Goal of the exercise: Among the entries below, find the line with "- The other", then quote it and each following line up to and including the line with "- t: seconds", and nothing else.

=== Begin Enclosure ===

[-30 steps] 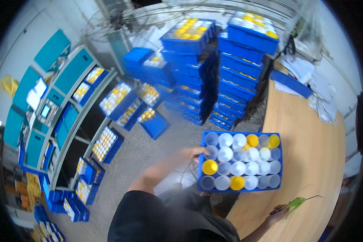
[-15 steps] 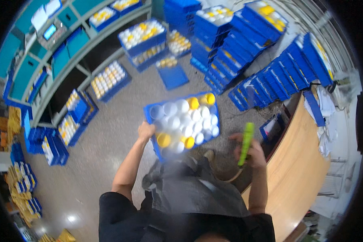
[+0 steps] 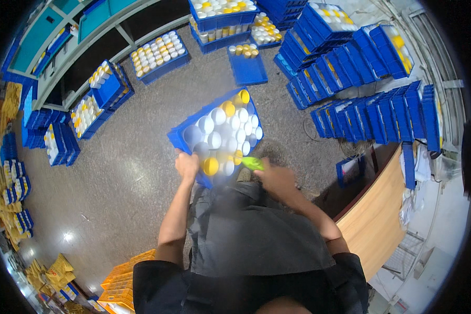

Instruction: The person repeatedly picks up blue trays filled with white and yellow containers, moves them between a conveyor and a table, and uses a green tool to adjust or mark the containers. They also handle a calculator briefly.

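My left hand [image 3: 187, 166] is closed on the near left edge of a blue plastic crate [image 3: 178, 137], held tilted above the floor in front of my apron. Rows of round, open-topped white cups [image 3: 205, 124] fill it, with a few yellow cups [image 3: 210, 166] among them. A bright green air blow gun [image 3: 253, 163] is in my closed right hand [image 3: 275, 179], its thin tip pointing left over the cups at the crate's near right side. A hazy smear covers part of the crate and the cups there.
Blue crates of cups [image 3: 159, 57] line the shelving at the left. Tall stacks of blue crates [image 3: 350, 118] stand at the right, beside a wooden tabletop [image 3: 374, 220]. A nearly bare blue crate [image 3: 248, 70] lies ahead; orange crates [image 3: 121, 282] are at lower left.
My right hand has swung left with the green blow gun, from beside the crate to the cups. The crate, in my left hand, has turned and tilted. The whole view has shifted.
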### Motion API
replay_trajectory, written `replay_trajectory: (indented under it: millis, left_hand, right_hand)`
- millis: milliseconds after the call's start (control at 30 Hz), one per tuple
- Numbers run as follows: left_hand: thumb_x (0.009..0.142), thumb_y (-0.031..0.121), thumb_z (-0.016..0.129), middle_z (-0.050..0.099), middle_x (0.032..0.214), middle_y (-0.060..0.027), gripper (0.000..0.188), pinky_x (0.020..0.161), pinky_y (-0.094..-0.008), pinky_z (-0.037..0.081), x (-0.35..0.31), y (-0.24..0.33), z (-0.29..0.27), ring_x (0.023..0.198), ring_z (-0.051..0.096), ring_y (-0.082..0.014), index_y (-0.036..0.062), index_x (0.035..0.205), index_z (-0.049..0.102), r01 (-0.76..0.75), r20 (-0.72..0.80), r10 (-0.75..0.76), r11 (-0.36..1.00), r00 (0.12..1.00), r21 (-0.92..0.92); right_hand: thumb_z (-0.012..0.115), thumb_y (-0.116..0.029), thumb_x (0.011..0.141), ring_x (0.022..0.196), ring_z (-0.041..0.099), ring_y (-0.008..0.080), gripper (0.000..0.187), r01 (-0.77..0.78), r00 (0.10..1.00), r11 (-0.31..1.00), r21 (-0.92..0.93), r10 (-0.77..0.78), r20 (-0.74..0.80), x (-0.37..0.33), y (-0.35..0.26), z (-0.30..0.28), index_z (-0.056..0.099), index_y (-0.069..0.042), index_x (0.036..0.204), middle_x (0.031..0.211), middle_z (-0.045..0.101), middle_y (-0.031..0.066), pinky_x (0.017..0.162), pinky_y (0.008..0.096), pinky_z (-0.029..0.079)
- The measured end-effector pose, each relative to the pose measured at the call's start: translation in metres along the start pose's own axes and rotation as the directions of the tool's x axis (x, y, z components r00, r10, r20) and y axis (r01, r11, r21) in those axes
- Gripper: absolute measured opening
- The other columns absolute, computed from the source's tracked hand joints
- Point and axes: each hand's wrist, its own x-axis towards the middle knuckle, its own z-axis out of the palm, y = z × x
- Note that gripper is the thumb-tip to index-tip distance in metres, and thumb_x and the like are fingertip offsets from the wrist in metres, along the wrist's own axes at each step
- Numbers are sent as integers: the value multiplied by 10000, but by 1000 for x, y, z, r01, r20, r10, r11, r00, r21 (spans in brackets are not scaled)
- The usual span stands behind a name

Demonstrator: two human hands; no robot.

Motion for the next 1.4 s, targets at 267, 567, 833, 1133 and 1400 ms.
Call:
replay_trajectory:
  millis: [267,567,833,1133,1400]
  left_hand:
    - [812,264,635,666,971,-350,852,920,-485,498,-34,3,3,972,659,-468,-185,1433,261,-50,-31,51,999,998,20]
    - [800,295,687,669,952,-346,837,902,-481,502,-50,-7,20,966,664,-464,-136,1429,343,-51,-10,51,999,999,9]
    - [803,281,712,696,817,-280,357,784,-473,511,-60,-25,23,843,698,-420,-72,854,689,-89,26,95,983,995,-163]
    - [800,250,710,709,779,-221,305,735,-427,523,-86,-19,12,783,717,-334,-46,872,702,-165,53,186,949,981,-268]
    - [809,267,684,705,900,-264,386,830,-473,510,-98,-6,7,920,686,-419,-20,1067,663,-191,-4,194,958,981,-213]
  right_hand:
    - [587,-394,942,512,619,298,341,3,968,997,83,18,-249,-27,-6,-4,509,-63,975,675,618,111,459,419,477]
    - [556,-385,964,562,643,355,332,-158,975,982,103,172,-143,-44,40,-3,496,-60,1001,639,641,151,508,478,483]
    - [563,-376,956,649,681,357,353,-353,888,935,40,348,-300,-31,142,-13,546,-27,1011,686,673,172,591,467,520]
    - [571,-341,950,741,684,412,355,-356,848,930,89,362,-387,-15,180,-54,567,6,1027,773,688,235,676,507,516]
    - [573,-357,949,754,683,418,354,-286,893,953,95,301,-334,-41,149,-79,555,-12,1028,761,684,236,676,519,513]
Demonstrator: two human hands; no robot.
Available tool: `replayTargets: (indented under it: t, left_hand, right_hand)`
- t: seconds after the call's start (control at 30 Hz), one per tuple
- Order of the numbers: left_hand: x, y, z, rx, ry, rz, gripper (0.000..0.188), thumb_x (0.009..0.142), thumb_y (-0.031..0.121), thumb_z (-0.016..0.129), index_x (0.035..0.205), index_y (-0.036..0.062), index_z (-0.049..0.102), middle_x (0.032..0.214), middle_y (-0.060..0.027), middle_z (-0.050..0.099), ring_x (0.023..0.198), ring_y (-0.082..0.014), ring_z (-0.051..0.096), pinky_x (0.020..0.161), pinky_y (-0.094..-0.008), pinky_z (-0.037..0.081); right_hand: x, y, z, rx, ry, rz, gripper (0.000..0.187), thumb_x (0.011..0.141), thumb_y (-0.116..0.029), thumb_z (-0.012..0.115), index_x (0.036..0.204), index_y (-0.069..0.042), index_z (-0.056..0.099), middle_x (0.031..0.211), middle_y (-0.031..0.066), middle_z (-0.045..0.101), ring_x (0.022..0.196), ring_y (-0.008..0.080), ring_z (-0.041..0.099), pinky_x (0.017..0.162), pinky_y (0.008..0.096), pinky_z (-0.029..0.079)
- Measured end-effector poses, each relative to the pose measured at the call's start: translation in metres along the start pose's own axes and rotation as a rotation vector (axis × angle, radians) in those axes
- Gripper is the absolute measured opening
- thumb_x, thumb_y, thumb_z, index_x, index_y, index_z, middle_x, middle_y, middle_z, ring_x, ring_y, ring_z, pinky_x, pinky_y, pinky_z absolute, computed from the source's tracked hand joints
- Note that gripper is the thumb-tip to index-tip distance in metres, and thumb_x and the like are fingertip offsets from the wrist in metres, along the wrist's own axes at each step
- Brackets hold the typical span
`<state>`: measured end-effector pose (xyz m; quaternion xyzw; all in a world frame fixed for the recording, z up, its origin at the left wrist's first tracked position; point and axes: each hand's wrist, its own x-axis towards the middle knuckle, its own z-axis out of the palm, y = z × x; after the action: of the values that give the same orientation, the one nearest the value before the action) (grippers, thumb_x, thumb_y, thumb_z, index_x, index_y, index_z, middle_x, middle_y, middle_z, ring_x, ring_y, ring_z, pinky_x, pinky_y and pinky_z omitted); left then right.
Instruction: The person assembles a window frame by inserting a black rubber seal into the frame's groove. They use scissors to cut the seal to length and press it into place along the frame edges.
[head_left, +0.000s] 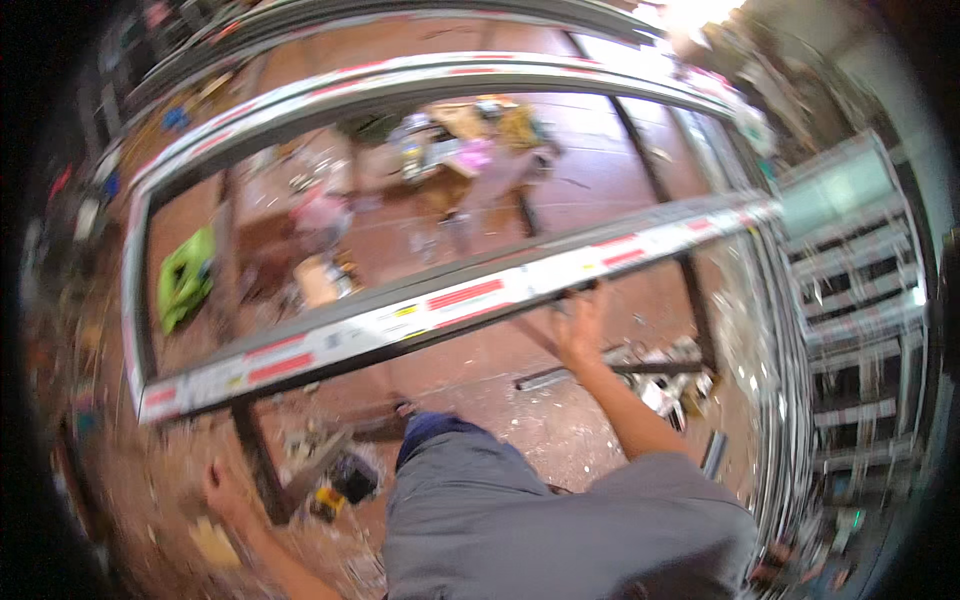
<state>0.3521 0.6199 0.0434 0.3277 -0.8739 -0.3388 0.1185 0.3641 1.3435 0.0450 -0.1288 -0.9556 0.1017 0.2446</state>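
A large rectangular metal frame (465, 300), like a window frame with white film and red marks along its faces, lies across dark supports in front of me. My right hand (578, 330) is at the lower edge of its near bar, the fingers curled against that edge and partly hidden there. Away to the left, below the frame's near left corner, my left hand (228, 492) hangs in the air, touching nothing that I can see. Motion blur smears its fingers.
Dark stand legs (262, 465) rise from the littered reddish floor (540, 425). A green bag (186, 280) lies beyond the near bar at left. Long metal profiles (775, 350) run along the right, beside stacked frames (850, 300). A yellow-and-black tool (328, 500) is near my feet.
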Motion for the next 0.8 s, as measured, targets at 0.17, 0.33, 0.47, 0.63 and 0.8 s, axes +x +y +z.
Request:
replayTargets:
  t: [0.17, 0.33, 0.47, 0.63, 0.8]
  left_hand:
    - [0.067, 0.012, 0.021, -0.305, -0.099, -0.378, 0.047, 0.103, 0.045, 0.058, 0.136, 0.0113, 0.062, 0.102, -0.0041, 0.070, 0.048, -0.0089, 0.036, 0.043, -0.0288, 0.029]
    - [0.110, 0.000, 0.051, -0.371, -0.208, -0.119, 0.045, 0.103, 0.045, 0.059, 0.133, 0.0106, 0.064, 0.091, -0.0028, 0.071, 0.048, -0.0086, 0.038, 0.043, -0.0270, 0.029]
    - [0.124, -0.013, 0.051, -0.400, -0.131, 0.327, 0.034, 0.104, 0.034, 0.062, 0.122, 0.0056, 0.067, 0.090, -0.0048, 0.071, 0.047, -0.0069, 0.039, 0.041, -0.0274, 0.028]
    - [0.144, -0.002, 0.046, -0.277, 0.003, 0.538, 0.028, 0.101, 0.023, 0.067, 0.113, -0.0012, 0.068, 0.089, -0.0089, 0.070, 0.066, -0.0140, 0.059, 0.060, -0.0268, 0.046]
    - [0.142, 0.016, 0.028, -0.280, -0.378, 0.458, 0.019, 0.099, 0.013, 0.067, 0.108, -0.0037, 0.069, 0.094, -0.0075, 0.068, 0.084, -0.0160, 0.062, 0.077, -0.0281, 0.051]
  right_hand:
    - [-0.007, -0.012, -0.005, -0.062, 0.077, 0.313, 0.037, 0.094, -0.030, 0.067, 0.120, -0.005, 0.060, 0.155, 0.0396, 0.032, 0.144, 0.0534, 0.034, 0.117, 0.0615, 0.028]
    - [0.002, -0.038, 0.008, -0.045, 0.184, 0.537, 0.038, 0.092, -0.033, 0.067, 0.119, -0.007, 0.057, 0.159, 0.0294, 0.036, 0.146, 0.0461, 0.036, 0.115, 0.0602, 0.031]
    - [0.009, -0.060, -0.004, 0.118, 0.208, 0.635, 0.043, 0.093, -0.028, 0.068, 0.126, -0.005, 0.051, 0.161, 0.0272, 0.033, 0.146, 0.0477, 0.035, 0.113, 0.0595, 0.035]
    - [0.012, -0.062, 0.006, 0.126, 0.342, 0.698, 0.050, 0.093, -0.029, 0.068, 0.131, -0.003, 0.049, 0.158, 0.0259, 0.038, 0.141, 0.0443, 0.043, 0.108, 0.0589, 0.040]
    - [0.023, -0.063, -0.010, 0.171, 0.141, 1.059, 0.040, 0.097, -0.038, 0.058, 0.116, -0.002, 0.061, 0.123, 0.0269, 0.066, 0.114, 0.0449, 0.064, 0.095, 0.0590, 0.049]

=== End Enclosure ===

Answer below:
- The other columns absolute, computed from the source's tracked hand joints
- Point and axes: each hand's wrist, its own x-axis towards the middle knuckle, its own z-axis out of the palm, y = z × x
- Note that gripper is the thumb-tip to index-tip distance in metres, and thumb_x and the like are fingertip offsets from the wrist in metres, along the wrist's own axes at each step
- Numbers are sent as integers: the value multiplied by 10000, but by 1000 for x, y, z, r01, r20, r10, r11, r00, r21 (spans in brackets are not scaled)
- The usual span stands behind a name

Demonstrator: two human hands; no robot.

Motion for the next 1.4 s, targets at 267, 567, 833, 1133 and 1400 ms.
Call:
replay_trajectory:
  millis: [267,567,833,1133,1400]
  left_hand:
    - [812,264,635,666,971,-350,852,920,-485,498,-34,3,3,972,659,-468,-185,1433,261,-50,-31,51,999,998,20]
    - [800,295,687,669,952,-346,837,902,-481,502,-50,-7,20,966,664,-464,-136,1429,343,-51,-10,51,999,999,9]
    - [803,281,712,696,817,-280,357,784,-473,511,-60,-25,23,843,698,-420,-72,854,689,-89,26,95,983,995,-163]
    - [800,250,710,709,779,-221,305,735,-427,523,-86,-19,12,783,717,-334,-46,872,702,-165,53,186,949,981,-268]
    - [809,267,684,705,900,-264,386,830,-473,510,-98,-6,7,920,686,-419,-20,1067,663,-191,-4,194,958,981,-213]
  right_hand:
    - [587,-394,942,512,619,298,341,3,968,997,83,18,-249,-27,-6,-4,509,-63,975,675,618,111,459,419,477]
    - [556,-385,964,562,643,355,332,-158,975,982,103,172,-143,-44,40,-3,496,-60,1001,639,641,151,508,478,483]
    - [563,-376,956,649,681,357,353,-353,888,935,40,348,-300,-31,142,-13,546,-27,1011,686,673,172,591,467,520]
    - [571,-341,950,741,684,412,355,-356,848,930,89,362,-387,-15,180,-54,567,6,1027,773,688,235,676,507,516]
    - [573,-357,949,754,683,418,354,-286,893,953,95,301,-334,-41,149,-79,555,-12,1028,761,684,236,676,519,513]
Demonstrator: two human hands; no robot.
Available tool: `replayTargets: (indented under it: t, left_hand, right_hand)`
- t: seconds after the call's start (control at 30 Hz), one per tuple

This output requires nothing more.